FIRST LOVE
The other guests had left long ago. The clock
struck half past midnight. The host, and Sergei
Nikolaevich, and Vladimir Petrovich, were the only
people left in the room.
The host rang for the remains of their dinner to be
cleared away.
‘So that’s agreed,’ he said, settling himself deeper
in his armchair and lighting a cigar. ‘Each of us has to
tell the story of his first love. Sergei Nikolaevich, you
start.’
Sergei Nikolaevich, a plump little man with a
chubby, fair-skinned face, first looked at his host and
then stared up at the ceiling.
‘I never had a first love,’ he said finally. ‘I started
with my second.’
‘How did that happen?’
‘Very simply. I was eighteen when I had my first
flirtation, with a most attractive young lady. But I
courted her as if I’d done it all before, just the way that
later on I courted other girls. In point of fact, I fell in
love for the first and last time when I was six, and it
was with my nurse. But that was a very long time ago.
I can’t remember anything about our relationship—
and even if I could, who’d be interested?’

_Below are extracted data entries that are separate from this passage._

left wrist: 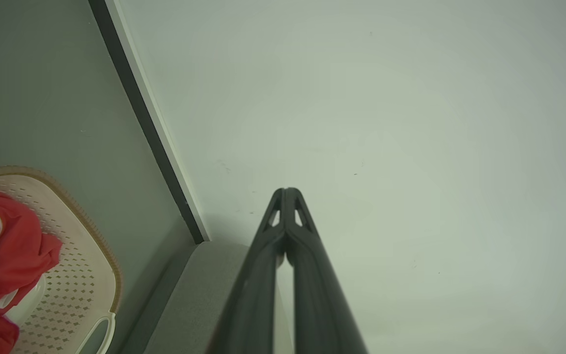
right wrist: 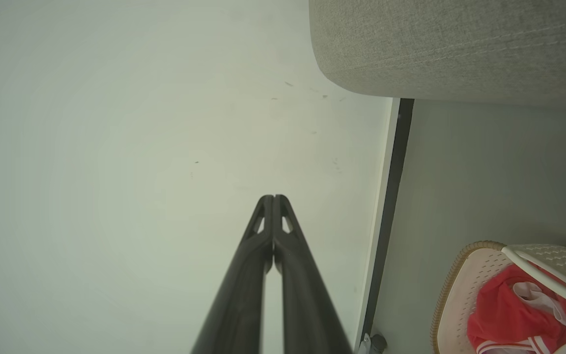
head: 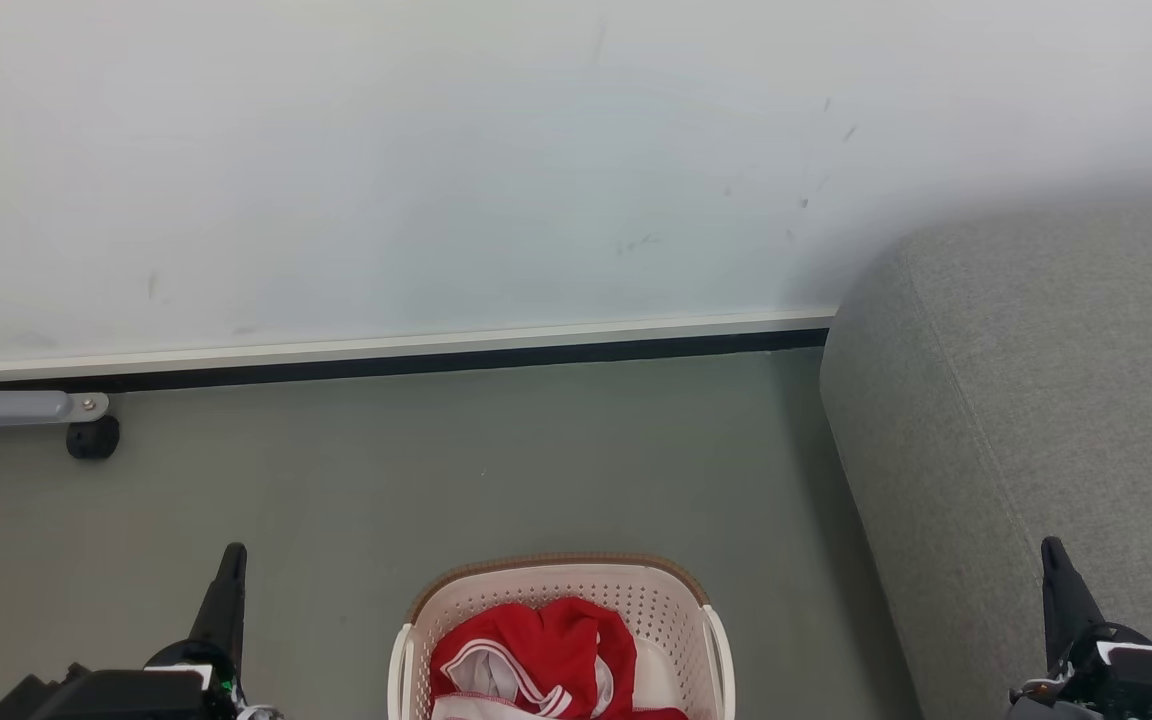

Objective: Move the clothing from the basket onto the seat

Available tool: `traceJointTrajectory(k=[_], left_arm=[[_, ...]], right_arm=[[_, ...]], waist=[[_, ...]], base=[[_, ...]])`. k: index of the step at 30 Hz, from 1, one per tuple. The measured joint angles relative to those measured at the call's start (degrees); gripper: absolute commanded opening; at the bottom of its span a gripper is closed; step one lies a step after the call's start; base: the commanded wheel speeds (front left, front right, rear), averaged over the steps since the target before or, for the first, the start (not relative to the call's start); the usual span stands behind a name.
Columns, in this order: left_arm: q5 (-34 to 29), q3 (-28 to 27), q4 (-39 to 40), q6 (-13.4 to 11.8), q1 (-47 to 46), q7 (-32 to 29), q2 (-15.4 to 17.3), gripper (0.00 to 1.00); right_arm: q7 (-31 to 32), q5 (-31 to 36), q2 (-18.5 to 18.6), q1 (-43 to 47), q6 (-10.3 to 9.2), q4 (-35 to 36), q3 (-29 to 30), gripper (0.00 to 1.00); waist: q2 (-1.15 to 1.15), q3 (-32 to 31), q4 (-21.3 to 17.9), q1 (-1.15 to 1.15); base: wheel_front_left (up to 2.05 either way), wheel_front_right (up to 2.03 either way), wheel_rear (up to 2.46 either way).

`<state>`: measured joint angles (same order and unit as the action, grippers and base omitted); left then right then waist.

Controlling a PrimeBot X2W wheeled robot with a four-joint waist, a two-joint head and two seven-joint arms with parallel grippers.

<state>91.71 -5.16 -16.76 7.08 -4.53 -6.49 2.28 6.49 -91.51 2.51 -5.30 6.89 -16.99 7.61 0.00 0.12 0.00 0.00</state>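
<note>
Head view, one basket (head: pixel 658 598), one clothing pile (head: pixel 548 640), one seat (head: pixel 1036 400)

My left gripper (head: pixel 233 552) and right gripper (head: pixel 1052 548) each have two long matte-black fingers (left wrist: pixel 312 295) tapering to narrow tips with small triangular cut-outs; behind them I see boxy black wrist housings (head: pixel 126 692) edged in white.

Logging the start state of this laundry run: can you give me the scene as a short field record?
sofa: grey, against the wall
basket: on floor, left of sofa
clothing: red, white-trimmed garments heaped in basket
left pincer: shut, holding nothing
right pincer: shut, holding nothing
progress: clothing not yet lifted out
</note>
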Motion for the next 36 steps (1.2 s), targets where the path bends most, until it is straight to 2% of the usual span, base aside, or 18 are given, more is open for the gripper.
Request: traceJointTrajectory(k=[36], left_arm=[[0.0,0.0,0.0,0.0,0.0,0.0,0.0,0.0]], right_arm=[[0.0,0.0,0.0,0.0,0.0,0.0,0.0,0.0]], waist=[[0.0,0.0,0.0,0.0]], base=[[0.0,0.0,0.0]])
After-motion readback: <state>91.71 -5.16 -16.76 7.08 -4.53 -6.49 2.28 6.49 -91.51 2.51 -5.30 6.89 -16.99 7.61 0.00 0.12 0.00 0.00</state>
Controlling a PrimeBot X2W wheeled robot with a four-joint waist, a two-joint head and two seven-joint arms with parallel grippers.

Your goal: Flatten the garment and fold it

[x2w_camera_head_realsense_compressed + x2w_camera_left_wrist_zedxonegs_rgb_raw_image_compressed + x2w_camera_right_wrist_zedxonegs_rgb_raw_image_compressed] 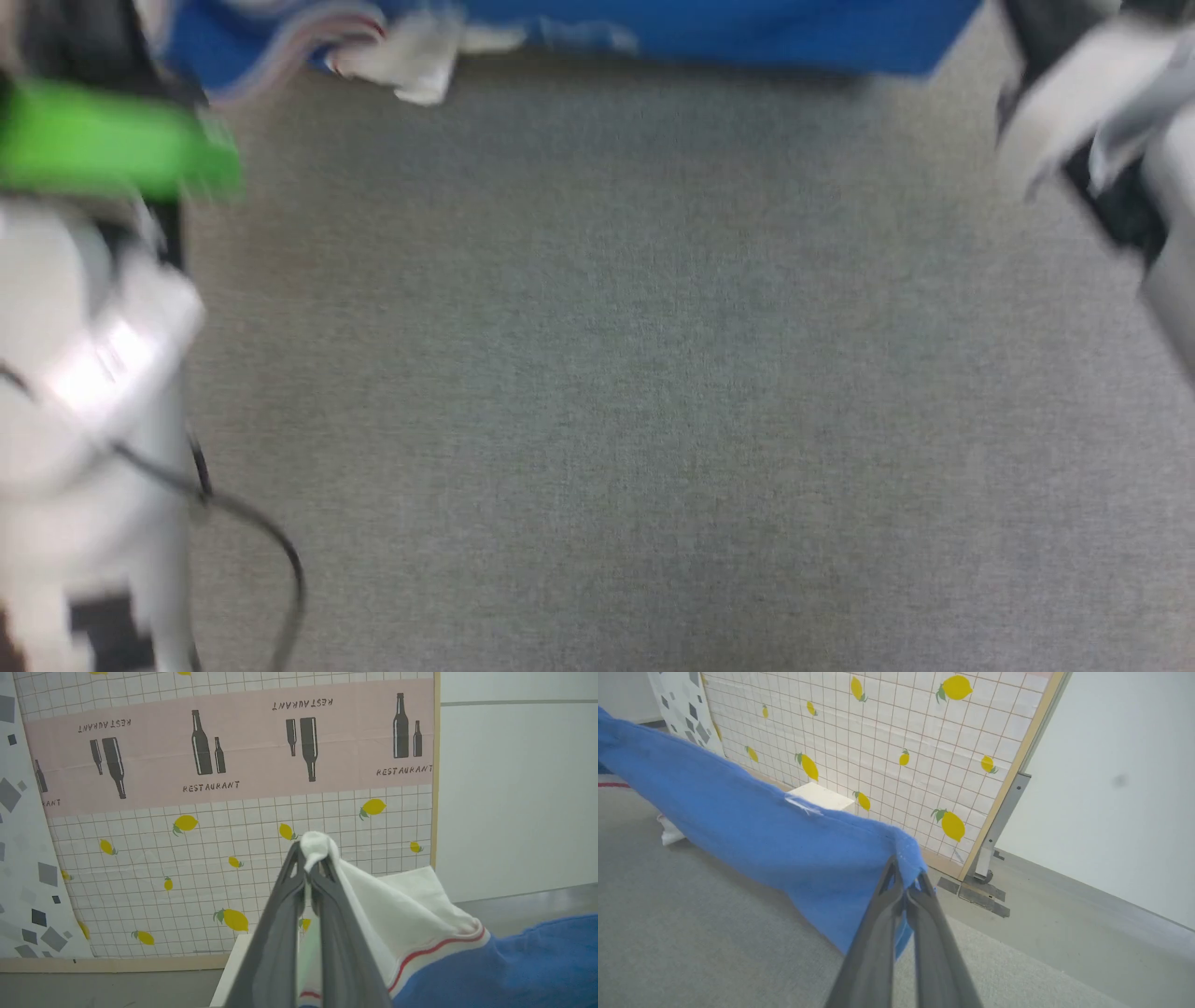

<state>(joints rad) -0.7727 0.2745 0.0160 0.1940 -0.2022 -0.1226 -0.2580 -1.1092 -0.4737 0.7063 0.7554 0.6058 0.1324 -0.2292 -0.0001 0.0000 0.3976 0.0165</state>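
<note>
The garment (709, 33) is a royal-blue shirt stretched along the top edge of the head view, with a white bit hanging down at its left. In the left wrist view my left gripper (310, 863) is shut on the garment's white sleeve (397, 905), which has red stripe trim where it meets the blue cloth. In the right wrist view my right gripper (906, 884) is shut on a blue corner of the garment (752, 830), which hangs taut above the grey surface, its lower part touching down farther left.
A grey felt-like surface (653, 373) spreads below the shirt. My pale forearms show blurred at the left (84, 392) and right (1111, 103) of the head view. Behind stands a panel with lemon and bottle prints (233, 812), a small white box (822, 797) at its foot, and a white wall.
</note>
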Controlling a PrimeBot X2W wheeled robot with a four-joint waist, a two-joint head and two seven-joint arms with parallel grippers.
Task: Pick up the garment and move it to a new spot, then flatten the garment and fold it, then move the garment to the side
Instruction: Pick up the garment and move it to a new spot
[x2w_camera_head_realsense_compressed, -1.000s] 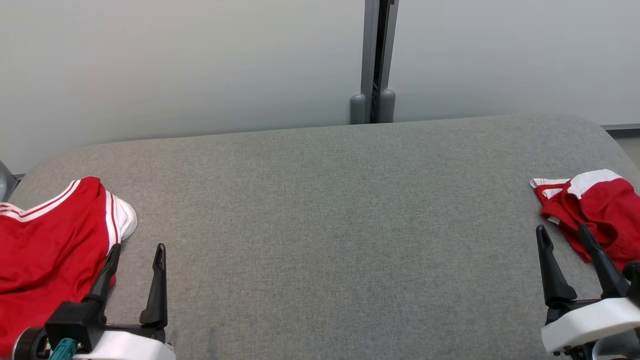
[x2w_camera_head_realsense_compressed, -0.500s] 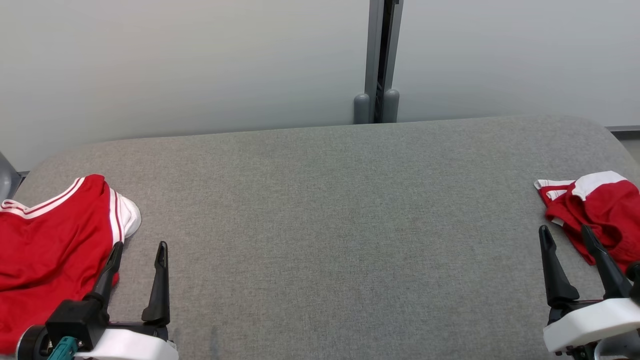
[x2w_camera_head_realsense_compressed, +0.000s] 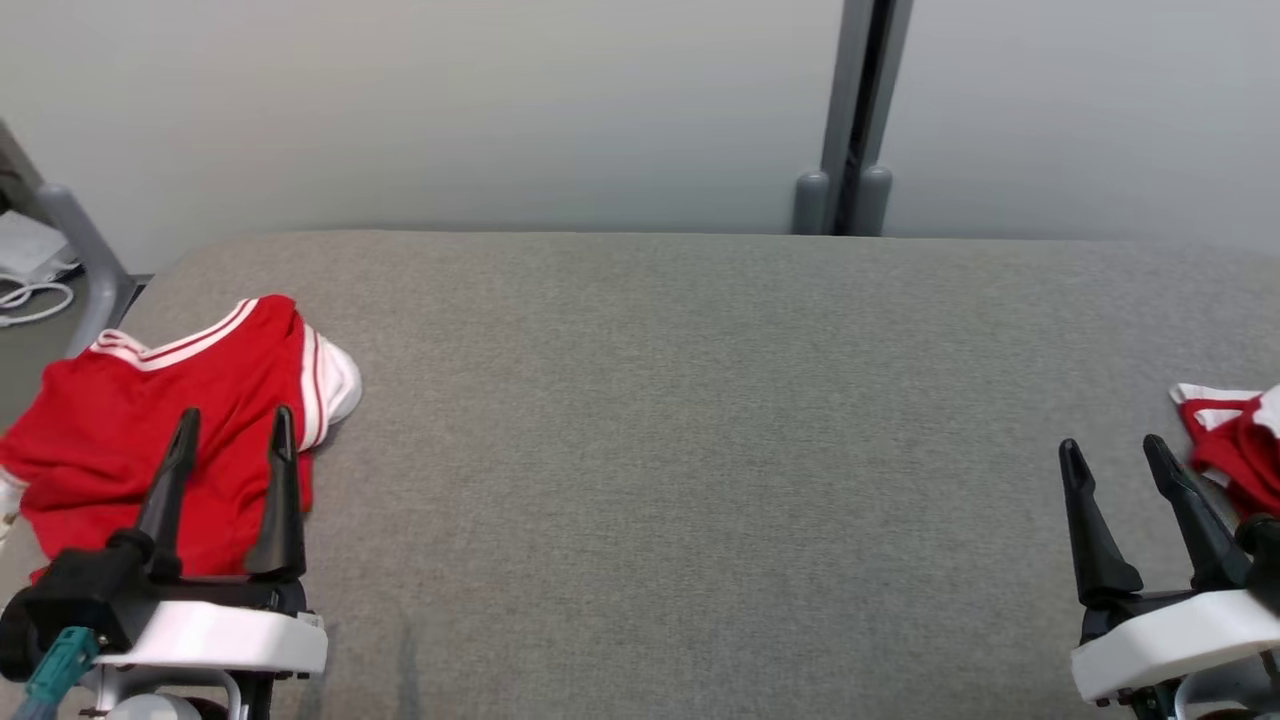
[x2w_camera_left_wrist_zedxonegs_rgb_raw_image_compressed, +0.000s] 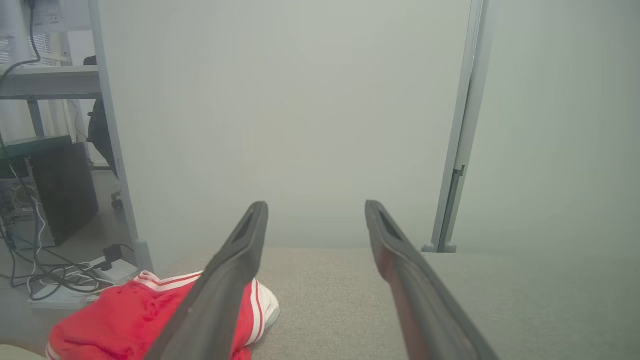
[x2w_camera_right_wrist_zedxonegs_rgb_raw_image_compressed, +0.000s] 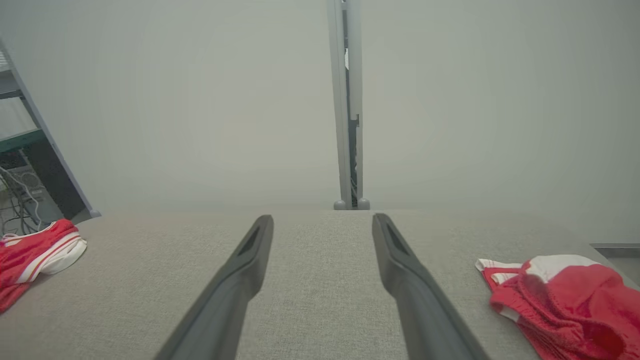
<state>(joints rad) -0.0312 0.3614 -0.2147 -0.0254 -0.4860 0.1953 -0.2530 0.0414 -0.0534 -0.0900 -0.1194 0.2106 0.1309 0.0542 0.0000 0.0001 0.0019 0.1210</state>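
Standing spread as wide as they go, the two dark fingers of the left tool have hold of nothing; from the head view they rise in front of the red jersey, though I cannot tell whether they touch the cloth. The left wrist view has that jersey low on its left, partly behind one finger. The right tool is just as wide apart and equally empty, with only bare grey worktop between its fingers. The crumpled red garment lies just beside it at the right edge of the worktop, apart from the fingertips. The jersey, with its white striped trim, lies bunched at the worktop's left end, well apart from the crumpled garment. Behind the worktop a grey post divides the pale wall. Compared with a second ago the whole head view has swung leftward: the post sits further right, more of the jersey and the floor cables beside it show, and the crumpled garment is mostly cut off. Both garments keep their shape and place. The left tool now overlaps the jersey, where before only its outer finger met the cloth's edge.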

‘So what are we to do?’ began the host. ‘There was
nothing particularly interesting about my first love
either. I never fell in love with anyone till I met Anna
Ivanovna, who’s now my wife; and everything went
perfectly smoothly for us, our parents arranged the
match, we soon found we were in love, and got married
as quickly as we could. My story can be told in a couple
of words. I must admit, gentlemen, that when I raised
the question of our first loves, I was relying on you—I
won’t say old bachelors, but bachelors who aren’t as
young as you were. Have you anything entertaining to
tell us, Vladimir Petrovich?’
Vladimir Petrovich, a man of about forty with
black hair just turning grey, hesitated a little and then
said ‘My first love, it’s true, was rather out of the
ordinary.’
‘Aha!’ said the host and Sergei Nikolaevich in
unison. ‘All the better . . . Tell us about it.’
‘Very well . . . Or no, I shan’t tell it, I’m not good at
storytelling. It either comes out too short and sketchy,
or too wordy and affected. If you don’t mind, I’ll write
down all I can remember in a notebook, and then read
it to you.’
At first his friends wouldn’t have this, but Vladimir
Petrovich insisted. Two weeks later they met again,
and he kept his promise.
Here is the story in his notebook:
I
It happened in the summer of 1833, when I was
sixteen.
Copyright © 2021 by Ivan Turgenev. All rights reserved. No part of this excerpt may be reproduced or reprinted without permission in writing from the publisher.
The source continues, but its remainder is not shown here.